If you accidentally restore the wrong backup, you should rebuild the system from backups. Unless you are very sure of what you are doing, you should not simply restore the correct backup version over the incorrect version. This is because the incorrect backup may have altered files that the correct backup won't restore.

In the worst possible case, you may have to reinstall the system, then apply backups to bring it to the desired state. Here are some basic steps to recovering a filesystem.

If you used incremental backups, such as from backup or bru:

  1. Make a complete backup of the current state of the filesystem. If you successfully recover the filesystem, you will not need this particular backup. But if there is a problem, you may need to return to the current, though undesirable, state.

  2. Start with the first complete backup of the filesystem that was made prior to the backup that you want to have when you're finished. Restore this complete backup.

  3. Apply the series of incremental backups until you reach the desired (correct) backup.
If you accidentally restored the wrong file-oriented backup (such as a tar or cpio archive):

  1. Make a complete backup of the affected filesystem or directory hierarchy. You may need this not only as protection against an unforeseen problem, but to fill any gaps in your backups.

  2. Bring the system to the condition it was in just before you applied the wrong backup.

    If you use an incremental backup scheme, follow steps 2 and 3 above (recovering from the wrong incremental backup).

    If you use only utilities such as tar and cpio for backups, use what backups you have to get the system to the desired state.

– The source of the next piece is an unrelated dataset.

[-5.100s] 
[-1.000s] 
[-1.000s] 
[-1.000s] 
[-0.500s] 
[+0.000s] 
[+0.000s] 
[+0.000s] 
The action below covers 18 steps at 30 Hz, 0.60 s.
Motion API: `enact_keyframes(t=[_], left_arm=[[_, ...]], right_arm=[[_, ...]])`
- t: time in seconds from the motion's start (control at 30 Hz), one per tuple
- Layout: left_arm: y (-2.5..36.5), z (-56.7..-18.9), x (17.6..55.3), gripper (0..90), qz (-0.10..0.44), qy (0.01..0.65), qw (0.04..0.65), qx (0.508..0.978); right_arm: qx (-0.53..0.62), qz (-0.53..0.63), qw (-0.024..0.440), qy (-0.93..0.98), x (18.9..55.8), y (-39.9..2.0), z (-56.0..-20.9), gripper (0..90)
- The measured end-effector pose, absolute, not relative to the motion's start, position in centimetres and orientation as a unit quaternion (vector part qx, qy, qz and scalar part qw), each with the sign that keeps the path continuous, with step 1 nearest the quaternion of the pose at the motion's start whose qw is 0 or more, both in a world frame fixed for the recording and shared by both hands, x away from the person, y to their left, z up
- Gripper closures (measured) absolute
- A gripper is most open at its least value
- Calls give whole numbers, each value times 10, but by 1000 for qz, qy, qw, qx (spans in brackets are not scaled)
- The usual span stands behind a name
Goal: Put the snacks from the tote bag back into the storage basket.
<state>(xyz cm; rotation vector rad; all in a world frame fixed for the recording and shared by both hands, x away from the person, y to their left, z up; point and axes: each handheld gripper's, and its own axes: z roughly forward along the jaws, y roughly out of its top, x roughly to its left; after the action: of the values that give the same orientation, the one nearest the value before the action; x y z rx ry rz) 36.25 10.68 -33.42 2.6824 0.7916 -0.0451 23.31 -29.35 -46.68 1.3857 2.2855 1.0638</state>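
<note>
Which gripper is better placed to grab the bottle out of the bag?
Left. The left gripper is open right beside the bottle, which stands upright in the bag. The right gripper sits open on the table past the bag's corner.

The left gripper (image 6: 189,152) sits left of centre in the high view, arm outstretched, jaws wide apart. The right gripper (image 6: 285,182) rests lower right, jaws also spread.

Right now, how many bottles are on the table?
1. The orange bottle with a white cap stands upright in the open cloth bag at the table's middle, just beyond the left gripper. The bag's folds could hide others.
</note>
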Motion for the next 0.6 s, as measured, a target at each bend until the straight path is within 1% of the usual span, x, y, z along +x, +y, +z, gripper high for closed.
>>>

  3. Once the system is as close as possible to the correct state, restore the correct backup. You are finished. If the system is in the desired state, skip the remaining steps.

    If you cannot bring the system to the state it was in just before you applied the wrong backup, continue with the next series of steps.

  4. If you cannot manage to bring the system to the correct state (where it was just before you restored the wrong backup), get it as close as possible.

  5. Make a backup of this interim state.

  6. Compare the current interim state with the backup you made at the outset of this process (with the incorrect backup applied) and with the backup you wish to restore. Note which files changed, which were added and removed, and which files remain unchanged in the process of bringing the system to the desired state.

    Using these notes, manually extract the correct versions of the files from the various tapes.